What to do - Set the listing down again exactly, please, apart from its pictures.

Dataset extract -
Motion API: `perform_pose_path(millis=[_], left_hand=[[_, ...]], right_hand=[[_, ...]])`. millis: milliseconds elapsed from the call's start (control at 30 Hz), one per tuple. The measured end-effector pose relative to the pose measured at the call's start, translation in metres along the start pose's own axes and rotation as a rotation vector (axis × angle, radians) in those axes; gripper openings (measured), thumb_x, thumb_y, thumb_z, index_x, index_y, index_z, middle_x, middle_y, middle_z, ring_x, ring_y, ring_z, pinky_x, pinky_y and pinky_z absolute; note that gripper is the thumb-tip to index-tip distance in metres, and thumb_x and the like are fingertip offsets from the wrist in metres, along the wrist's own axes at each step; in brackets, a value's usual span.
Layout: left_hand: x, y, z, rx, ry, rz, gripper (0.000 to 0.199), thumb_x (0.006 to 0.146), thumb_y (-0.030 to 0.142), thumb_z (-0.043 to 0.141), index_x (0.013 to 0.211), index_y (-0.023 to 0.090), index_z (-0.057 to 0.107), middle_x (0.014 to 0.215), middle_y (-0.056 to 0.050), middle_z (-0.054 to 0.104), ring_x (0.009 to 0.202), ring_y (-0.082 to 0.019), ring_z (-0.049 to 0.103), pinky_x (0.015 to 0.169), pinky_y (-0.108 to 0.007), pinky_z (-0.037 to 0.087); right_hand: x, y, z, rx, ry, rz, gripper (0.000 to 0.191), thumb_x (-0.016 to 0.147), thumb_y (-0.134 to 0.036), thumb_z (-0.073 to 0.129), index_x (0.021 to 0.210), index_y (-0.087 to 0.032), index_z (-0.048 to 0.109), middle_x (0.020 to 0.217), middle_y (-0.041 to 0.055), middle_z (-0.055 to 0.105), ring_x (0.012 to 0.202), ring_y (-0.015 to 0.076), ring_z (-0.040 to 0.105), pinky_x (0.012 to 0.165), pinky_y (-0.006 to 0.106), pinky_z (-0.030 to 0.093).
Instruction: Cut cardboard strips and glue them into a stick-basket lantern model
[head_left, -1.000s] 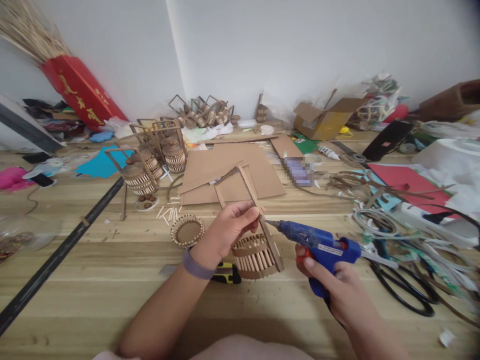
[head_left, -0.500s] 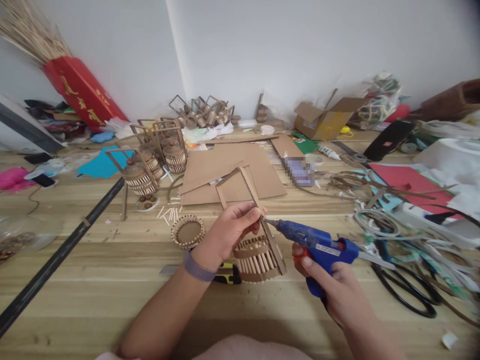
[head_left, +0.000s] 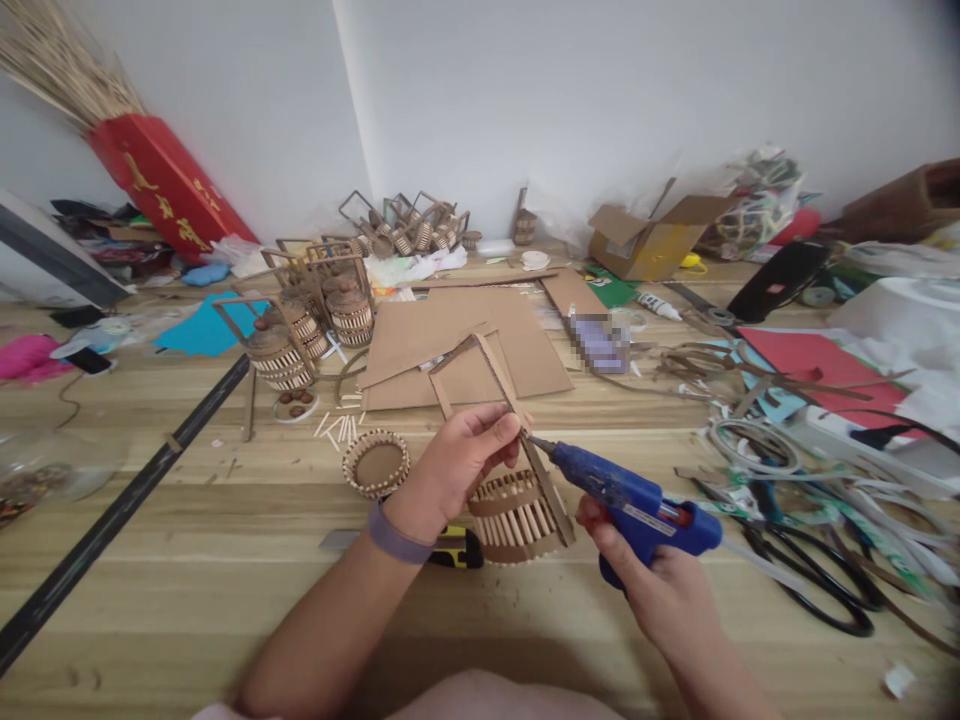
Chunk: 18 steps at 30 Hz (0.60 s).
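My left hand pinches the brown handle strip of a small basket, made of pale sticks with brown bands. The basket's tall angular handle rises past my fingers over the cardboard. In my right hand is a blue hot glue gun, gripped by its body. Its nozzle points left and meets, or nearly meets, the strip close to my left fingertips. Left of my wrist sits a round shallow stick-rimmed tray. Partly hidden behind my left forearm lies a yellow-and-black utility knife.
Flat cardboard sheets lie ahead. Several finished baskets stand at the left, near a dish of brown beads. Scissors and coiled strips are at the right. A black bar crosses the left side.
The glue gun has tilted, its rear end dropping slightly, while its nozzle stays by the strip. My right hand has shifted a little left and down. The left hand and basket are nearly still.
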<state>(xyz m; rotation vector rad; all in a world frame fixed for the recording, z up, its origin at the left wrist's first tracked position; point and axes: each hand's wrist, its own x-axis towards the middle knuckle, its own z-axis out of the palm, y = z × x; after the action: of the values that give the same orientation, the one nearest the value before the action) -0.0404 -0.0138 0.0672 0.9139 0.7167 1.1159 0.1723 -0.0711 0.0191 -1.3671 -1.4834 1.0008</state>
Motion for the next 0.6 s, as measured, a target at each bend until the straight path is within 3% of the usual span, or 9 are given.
perform_pose_path(millis=[267, 600], left_hand=[[0.0002, 0.0001, -0.0008, -0.014, -0.015, 0.015, 0.046, 0.065, 0.052, 0.087, 0.074, 0.013, 0.066, 0.067, 0.003, 0.053, 0.061, -0.006, 0.048, 0.060, -0.019, 0.039], [-0.0007, 0.0028, -0.0004, 0.052, 0.005, 0.027, 0.050, 0.064, 0.056, 0.085, 0.079, 0.011, 0.068, 0.069, 0.002, 0.056, 0.061, -0.006, 0.048, 0.059, -0.019, 0.039]], right_hand=[[-0.0022, 0.0046, -0.0002, -0.069, 0.004, -0.009, 0.039, 0.081, -0.061, 0.064, 0.079, -0.023, 0.074, 0.066, 0.0049, 0.069, 0.059, 0.0205, 0.061, 0.057, 0.030, 0.052], [-0.0003, 0.0043, -0.0010, -0.149, 0.054, -0.087, 0.042, 0.080, -0.062, 0.063, 0.080, -0.022, 0.075, 0.073, 0.0065, 0.074, 0.066, 0.0229, 0.069, 0.062, 0.031, 0.058]])
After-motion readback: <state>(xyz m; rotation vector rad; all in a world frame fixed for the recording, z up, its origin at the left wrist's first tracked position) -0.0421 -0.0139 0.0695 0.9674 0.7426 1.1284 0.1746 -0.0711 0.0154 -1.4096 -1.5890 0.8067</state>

Worked solution -
Motion API: `perform_pose_path(millis=[_], left_hand=[[_, ...]], right_hand=[[_, ...]])`. millis: milliseconds elapsed from the call's start (control at 30 Hz), one per tuple. The measured end-effector pose relative to the pose measured at the call's start, translation in metres along the start pose's own axes and rotation as a rotation vector (axis × angle, radians) in those axes; gripper openings (measured), thumb_x, thumb_y, thumb_z, index_x, index_y, index_z, middle_x, middle_y, middle_z, ring_x, ring_y, ring_z, pinky_x, pinky_y and pinky_z absolute; note that gripper is the thumb-tip to index-tip distance in metres, and thumb_x and the like are fingertip offsets from the wrist in metres, along the wrist's own axes at each step; in brackets, a value's usual span.
Layout: left_hand: x, y, z, rx, ry, rz, gripper (0.000 to 0.199), thumb_x (0.006 to 0.146), thumb_y (-0.030 to 0.142), thumb_z (-0.043 to 0.141), index_x (0.013 to 0.211), index_y (-0.023 to 0.090), index_z (-0.057 to 0.107), middle_x (0.014 to 0.215), middle_y (-0.056 to 0.050), middle_z (-0.054 to 0.104), ring_x (0.009 to 0.202), ring_y (-0.082 to 0.019), ring_z (-0.049 to 0.103), pinky_x (0.015 to 0.169), pinky_y (-0.108 to 0.007), pinky_z (-0.037 to 0.087); right_hand: x, y, z, rx, ry, rz, gripper (0.000 to 0.191), thumb_x (-0.016 to 0.147), thumb_y (-0.134 to 0.036), thumb_z (-0.073 to 0.129), index_x (0.021 to 0.210), index_y (-0.087 to 0.032), index_z (-0.048 to 0.109), middle_x (0.020 to 0.217), middle_y (-0.041 to 0.055), middle_z (-0.055 to 0.105), ring_x (0.012 to 0.202), ring_y (-0.015 to 0.076), ring_z (-0.040 to 0.105), pinky_x (0.012 to 0.165), pinky_y (-0.006 to 0.106), pinky_z (-0.030 to 0.093).
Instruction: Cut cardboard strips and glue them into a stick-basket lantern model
[head_left, -1.000s] 
[head_left, -0.500s] 
[head_left, +0.000s] 
Chunk: 18 steps at 30 Hz (0.60 s).
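My left hand pinches the brown handle strip of a small basket, made of pale sticks with brown bands. The basket's tall angular handle rises past my fingers over the cardboard. In my right hand is a blue hot glue gun, gripped by its body. Its nozzle points left and meets, or nearly meets, the strip close to my left fingertips. Left of my wrist sits a round shallow stick-rimmed tray. Partly hidden behind my left forearm lies a yellow-and-black utility knife.
Flat cardboard sheets lie ahead. Several finished baskets stand at the left, near a dish of brown beads. Scissors and coiled strips are at the right. A black bar crosses the left side.
The glue gun has tilted, its rear end dropping slightly, while its nozzle stays by the strip. My right hand has shifted a little left and down. The left hand and basket are nearly still.
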<state>(xyz m; rotation vector rad; all in a world frame fixed for the recording, z up, its origin at the left wrist's first tracked position; point and axes: each hand's wrist, its own x-axis towards the middle knuckle, its own z-axis out of the palm, y = z × x; after the action: of the values that give the same orientation, the one nearest the value before the action) -0.0404 -0.0138 0.0672 0.9139 0.7167 1.1159 0.1723 -0.0711 0.0191 -1.3671 -1.4834 1.0008</state>
Motion for the next 0.6 s, as measured, a target at each bend until the straight path is within 3% of the usual span, or 9 are given.
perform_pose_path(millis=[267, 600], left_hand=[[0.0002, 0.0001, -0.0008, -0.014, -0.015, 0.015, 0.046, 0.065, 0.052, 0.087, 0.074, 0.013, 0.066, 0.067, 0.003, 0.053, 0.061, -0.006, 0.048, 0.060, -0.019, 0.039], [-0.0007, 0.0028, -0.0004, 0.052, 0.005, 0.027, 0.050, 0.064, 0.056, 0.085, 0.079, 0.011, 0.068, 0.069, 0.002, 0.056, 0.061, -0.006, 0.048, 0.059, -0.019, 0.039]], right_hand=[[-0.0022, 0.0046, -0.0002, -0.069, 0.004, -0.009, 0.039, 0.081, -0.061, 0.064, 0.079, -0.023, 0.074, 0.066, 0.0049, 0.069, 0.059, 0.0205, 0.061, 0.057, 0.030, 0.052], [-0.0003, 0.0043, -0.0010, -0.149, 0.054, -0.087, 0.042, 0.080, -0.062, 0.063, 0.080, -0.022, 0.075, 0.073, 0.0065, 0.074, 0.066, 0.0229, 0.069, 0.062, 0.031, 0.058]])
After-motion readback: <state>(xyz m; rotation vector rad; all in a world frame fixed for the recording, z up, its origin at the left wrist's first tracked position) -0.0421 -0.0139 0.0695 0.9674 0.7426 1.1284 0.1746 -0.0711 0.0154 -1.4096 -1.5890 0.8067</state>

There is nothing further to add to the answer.